- What is needed -
Your job is to return every line in the data holding the string "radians".

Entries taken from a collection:
┌────────
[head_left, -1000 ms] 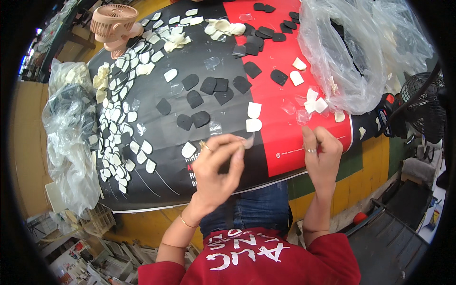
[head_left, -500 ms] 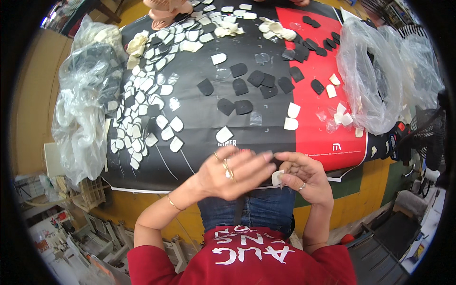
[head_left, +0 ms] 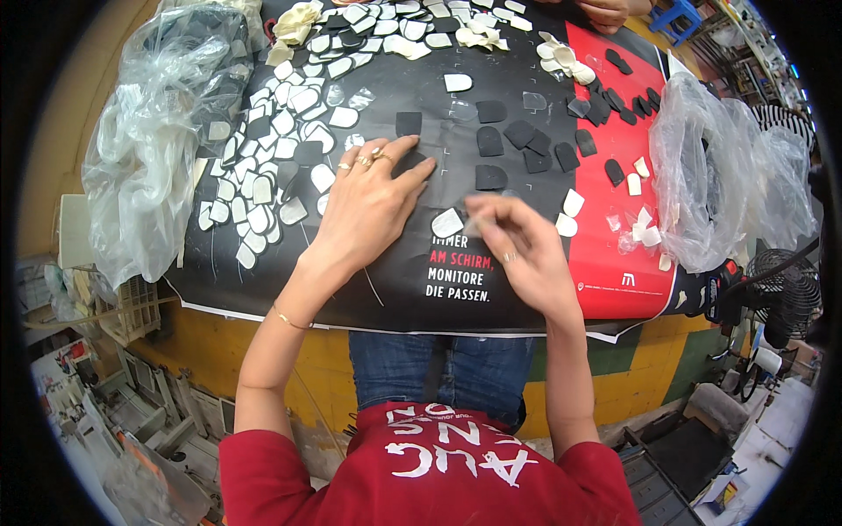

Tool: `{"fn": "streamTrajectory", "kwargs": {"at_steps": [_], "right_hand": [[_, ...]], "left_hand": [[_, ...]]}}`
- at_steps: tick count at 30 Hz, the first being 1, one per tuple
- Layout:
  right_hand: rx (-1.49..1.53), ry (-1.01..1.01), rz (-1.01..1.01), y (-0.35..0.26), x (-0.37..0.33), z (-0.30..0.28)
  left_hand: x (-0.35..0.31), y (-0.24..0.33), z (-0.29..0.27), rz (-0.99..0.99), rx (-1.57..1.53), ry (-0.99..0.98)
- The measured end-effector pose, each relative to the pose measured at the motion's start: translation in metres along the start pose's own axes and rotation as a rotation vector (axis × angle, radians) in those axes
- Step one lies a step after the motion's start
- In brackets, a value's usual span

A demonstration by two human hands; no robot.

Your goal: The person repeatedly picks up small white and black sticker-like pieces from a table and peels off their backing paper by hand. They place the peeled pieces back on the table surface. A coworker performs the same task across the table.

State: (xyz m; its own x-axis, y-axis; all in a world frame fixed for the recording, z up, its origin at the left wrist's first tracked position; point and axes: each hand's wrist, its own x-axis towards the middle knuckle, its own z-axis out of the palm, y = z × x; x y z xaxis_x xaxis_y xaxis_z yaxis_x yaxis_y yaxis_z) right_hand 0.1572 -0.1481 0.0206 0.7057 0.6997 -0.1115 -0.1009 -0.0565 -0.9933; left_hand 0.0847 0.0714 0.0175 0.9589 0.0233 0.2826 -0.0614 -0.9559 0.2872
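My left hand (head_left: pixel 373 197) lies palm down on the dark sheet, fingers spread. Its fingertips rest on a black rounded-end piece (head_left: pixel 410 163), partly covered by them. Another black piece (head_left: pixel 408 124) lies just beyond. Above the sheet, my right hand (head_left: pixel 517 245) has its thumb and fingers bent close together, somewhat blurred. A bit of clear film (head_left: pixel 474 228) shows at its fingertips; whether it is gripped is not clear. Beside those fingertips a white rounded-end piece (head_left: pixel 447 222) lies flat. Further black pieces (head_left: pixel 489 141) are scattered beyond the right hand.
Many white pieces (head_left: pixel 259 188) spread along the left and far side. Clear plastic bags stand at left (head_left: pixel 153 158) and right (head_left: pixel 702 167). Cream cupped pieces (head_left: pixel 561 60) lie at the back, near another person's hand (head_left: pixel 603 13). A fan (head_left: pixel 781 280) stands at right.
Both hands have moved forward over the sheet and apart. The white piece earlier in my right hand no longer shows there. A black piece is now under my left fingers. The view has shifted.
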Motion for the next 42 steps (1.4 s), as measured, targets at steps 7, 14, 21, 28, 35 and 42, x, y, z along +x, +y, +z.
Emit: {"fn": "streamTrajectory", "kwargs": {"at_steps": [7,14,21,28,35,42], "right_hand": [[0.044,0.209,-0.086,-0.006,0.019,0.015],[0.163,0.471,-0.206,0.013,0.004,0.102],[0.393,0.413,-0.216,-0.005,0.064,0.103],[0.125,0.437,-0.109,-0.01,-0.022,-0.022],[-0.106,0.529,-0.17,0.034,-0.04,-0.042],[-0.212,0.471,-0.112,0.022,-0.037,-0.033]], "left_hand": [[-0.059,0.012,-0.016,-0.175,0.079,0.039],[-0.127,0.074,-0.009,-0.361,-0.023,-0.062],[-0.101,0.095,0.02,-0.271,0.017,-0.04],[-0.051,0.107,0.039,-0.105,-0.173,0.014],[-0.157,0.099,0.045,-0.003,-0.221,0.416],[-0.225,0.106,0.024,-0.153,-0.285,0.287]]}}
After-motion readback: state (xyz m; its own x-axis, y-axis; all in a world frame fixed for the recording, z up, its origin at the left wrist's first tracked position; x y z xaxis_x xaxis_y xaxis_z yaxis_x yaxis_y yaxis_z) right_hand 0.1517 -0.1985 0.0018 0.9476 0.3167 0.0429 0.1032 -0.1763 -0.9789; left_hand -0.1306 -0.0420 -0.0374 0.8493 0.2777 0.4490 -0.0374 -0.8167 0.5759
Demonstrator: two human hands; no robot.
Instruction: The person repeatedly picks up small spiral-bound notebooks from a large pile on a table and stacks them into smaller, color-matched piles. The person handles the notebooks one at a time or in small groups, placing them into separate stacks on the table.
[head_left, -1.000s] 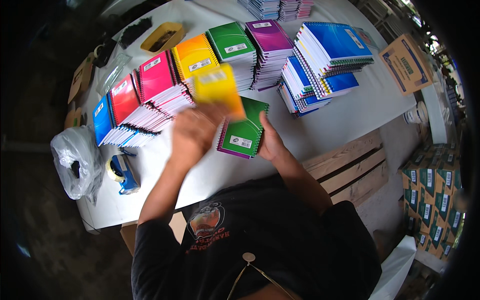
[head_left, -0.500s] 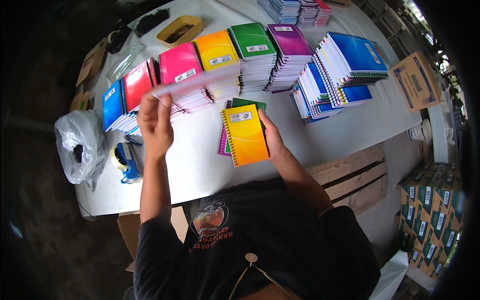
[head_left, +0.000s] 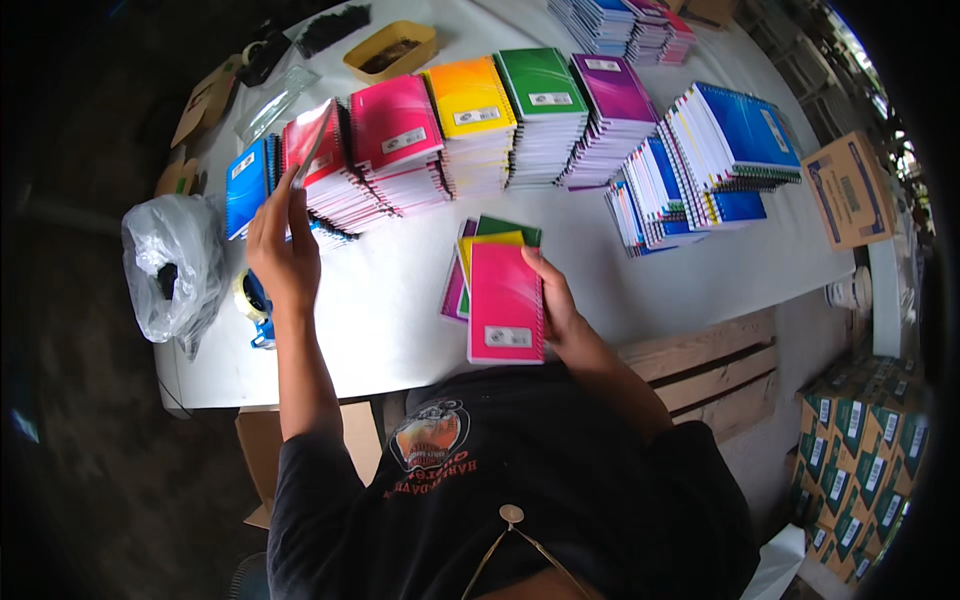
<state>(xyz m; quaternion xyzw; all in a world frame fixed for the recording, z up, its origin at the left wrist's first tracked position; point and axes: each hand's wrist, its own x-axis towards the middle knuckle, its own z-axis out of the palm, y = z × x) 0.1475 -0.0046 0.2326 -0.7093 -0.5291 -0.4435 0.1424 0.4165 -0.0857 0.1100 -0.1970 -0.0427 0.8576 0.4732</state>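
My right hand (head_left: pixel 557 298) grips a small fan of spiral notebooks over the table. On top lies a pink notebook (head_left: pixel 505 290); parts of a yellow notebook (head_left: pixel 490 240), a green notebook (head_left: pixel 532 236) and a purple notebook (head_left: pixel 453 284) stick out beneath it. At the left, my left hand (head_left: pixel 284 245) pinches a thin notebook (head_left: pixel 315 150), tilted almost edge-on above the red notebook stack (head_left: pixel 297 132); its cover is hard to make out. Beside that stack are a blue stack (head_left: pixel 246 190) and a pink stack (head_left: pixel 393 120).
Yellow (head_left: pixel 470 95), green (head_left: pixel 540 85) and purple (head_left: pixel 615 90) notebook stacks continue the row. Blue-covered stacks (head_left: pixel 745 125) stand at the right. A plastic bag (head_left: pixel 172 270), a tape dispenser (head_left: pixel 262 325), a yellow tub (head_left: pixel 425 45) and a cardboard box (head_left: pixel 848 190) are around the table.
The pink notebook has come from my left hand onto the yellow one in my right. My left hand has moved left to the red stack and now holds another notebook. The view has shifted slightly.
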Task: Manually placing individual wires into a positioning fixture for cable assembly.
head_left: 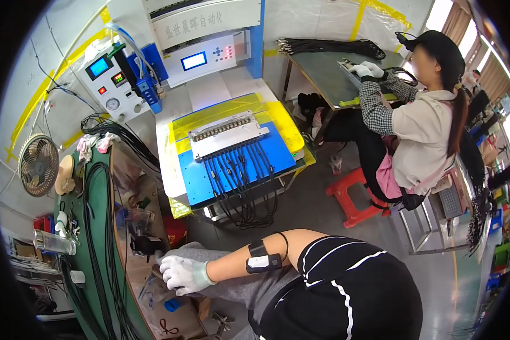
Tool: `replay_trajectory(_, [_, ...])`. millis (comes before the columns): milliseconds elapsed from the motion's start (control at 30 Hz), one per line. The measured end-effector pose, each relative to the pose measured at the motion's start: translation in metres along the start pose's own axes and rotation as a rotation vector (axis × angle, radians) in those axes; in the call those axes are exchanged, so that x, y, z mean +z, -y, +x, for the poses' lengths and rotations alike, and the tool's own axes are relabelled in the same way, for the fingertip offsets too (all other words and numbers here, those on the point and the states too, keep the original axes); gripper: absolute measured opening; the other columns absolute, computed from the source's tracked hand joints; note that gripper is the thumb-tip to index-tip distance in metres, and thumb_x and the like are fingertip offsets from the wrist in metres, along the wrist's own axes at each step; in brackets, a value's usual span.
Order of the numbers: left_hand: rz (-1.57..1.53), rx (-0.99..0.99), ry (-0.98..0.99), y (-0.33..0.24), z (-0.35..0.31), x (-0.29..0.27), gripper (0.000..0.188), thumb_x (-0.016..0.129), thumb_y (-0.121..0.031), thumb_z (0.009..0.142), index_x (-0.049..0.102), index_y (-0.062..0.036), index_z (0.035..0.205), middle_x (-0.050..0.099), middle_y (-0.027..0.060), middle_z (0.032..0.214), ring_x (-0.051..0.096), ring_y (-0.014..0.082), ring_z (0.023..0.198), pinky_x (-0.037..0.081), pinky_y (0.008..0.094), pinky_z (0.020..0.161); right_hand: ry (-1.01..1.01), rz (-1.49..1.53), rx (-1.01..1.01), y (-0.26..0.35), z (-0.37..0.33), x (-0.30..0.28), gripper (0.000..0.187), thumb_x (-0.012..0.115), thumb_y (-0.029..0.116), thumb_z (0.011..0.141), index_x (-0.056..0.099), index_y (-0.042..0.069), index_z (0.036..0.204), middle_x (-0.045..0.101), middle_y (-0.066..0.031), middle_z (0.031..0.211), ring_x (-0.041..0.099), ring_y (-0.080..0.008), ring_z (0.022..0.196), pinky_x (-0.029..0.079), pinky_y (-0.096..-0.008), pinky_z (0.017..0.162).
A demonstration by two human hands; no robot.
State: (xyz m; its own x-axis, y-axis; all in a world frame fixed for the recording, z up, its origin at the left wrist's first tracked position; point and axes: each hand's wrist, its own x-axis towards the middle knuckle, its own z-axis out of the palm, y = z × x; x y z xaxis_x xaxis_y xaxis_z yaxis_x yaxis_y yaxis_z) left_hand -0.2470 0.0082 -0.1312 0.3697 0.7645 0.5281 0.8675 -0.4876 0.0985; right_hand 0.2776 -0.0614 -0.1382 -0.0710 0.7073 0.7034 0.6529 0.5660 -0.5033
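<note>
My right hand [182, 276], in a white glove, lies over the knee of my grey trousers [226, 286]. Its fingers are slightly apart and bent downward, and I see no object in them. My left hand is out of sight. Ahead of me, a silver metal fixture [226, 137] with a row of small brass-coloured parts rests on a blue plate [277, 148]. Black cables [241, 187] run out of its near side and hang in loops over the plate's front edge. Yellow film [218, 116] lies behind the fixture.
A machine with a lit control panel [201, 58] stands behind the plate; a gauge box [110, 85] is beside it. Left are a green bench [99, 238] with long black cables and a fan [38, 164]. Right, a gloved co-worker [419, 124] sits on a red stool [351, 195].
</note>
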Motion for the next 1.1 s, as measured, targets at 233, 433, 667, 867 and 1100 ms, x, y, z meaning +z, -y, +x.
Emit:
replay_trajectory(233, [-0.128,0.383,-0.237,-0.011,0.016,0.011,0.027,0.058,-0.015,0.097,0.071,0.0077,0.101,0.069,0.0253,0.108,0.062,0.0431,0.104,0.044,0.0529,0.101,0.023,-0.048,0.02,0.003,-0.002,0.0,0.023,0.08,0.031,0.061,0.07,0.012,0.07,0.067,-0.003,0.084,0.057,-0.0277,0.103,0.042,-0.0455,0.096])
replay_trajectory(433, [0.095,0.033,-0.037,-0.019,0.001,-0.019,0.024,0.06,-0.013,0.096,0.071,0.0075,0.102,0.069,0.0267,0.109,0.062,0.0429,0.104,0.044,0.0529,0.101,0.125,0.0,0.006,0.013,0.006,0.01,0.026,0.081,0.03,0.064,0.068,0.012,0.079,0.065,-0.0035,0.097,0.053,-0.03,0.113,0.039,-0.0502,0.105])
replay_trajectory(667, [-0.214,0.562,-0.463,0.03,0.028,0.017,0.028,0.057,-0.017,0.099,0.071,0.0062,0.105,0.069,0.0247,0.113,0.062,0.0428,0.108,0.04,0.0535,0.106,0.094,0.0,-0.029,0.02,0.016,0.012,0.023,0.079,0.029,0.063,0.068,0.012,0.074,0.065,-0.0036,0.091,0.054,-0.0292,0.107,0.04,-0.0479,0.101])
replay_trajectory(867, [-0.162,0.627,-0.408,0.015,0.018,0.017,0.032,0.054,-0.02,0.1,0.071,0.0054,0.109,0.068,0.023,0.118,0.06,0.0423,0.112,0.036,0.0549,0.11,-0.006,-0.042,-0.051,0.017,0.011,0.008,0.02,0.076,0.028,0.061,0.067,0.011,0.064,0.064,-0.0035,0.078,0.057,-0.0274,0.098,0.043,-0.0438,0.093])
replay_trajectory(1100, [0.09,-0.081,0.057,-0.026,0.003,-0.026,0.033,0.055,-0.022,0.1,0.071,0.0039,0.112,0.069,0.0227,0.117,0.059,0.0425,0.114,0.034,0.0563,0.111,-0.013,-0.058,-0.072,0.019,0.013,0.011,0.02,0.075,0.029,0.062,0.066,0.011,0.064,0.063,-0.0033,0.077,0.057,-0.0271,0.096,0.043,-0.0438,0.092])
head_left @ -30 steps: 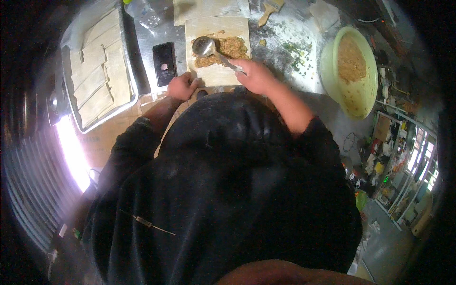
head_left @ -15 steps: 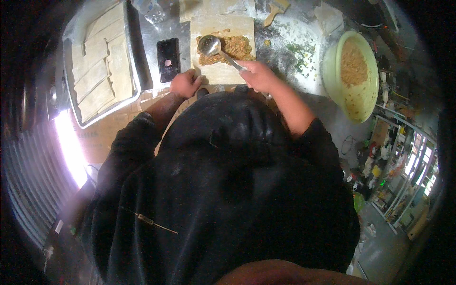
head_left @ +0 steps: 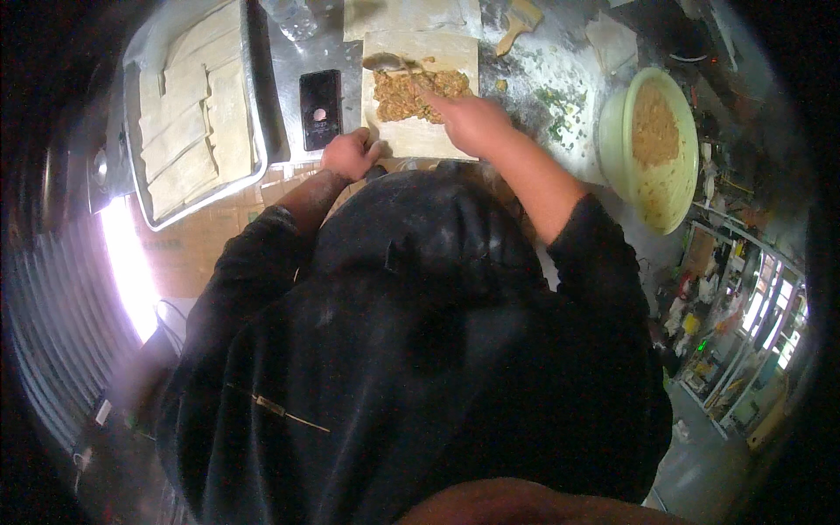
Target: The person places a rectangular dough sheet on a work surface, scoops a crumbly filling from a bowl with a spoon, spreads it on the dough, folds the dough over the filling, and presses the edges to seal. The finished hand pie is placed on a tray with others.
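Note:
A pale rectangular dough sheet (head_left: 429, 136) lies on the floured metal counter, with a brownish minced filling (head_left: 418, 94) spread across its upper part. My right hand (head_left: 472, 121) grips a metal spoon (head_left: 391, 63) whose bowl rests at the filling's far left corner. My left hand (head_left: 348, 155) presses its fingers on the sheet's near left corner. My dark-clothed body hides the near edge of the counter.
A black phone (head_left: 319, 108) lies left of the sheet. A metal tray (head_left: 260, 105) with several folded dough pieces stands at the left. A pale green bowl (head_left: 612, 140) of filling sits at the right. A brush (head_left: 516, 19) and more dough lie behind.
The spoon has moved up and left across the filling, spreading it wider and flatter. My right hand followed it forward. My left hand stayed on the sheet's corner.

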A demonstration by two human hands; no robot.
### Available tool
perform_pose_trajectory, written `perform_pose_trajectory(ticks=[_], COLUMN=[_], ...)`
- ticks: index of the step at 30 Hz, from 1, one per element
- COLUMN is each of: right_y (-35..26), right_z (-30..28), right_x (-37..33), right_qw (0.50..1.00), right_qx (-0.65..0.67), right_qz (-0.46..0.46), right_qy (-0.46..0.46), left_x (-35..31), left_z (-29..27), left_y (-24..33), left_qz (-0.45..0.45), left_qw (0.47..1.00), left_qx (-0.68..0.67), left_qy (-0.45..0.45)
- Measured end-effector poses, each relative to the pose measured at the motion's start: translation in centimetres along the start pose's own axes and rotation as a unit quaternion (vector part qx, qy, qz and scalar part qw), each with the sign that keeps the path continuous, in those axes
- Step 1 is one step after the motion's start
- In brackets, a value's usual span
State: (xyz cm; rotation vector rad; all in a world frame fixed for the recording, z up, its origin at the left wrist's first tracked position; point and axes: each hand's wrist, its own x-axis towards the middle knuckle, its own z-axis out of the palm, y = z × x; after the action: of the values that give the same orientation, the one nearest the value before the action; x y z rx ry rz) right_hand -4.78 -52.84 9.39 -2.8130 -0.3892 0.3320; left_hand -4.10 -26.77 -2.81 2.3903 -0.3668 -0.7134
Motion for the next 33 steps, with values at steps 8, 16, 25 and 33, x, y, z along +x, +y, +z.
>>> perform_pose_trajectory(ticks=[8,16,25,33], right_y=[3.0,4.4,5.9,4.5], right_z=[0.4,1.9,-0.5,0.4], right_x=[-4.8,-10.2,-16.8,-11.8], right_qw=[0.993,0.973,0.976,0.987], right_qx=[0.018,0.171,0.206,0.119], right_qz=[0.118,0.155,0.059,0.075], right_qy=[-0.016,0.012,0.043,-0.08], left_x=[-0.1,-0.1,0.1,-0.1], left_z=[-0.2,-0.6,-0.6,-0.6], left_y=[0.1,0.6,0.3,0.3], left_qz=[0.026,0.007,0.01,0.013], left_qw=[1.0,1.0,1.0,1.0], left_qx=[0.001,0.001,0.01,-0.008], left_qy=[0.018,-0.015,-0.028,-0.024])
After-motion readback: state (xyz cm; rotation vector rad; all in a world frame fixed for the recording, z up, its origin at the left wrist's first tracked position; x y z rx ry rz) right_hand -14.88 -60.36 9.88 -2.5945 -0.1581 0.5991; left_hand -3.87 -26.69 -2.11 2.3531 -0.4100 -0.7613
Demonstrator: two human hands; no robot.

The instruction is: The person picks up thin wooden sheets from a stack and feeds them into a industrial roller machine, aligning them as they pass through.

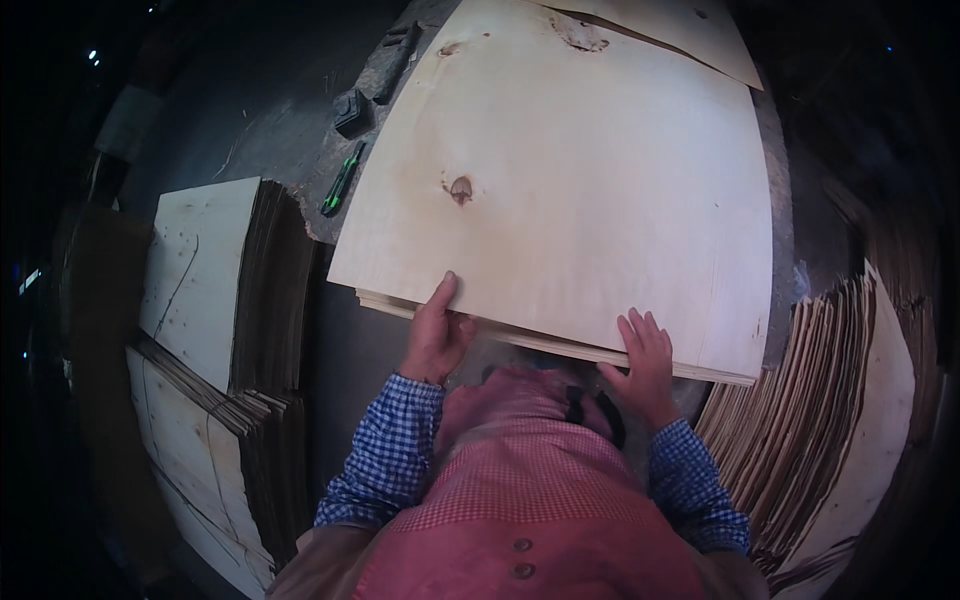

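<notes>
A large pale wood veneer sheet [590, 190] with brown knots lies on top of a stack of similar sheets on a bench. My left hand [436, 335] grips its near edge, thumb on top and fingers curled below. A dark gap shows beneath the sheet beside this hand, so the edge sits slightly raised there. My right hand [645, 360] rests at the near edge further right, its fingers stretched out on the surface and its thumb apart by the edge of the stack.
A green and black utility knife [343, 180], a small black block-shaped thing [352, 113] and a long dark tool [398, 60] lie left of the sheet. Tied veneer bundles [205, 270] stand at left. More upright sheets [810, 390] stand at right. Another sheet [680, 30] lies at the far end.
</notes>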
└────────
- Answer section -
- The measured end-effector pose, each relative to the pose measured at the motion's start: translation in metres along the start pose's own axes and rotation as a rotation vector (axis × angle, radians) in those axes
Tool: `replay_trajectory(_, [_, ...])`. millis (comes before the columns): milliseconds elapsed from the motion's start (control at 30 Hz), one per line. The measured end-effector pose, each relative to the pose measured at the motion's start: translation in metres along the start pose's own axes and rotation as a rotation vector (axis × angle, radians) in those axes; in the call those axes are exchanged, so that x, y, z mean +z, -y, +x, for the poses' lengths and rotations alike, and the tool's own axes are relabelled in the same way, for the fingertip offsets too (all other words and numbers here, those on the point and the states too, keep the original axes); gripper: absolute measured opening; the other columns absolute, computed from the source's tracked hand joints; note that gripper is the thumb-tip to index-tip distance in metres, and thumb_x and the like are fingertip offsets from the wrist in metres, along the wrist's own axes at each step; in brackets, a value's usual span.

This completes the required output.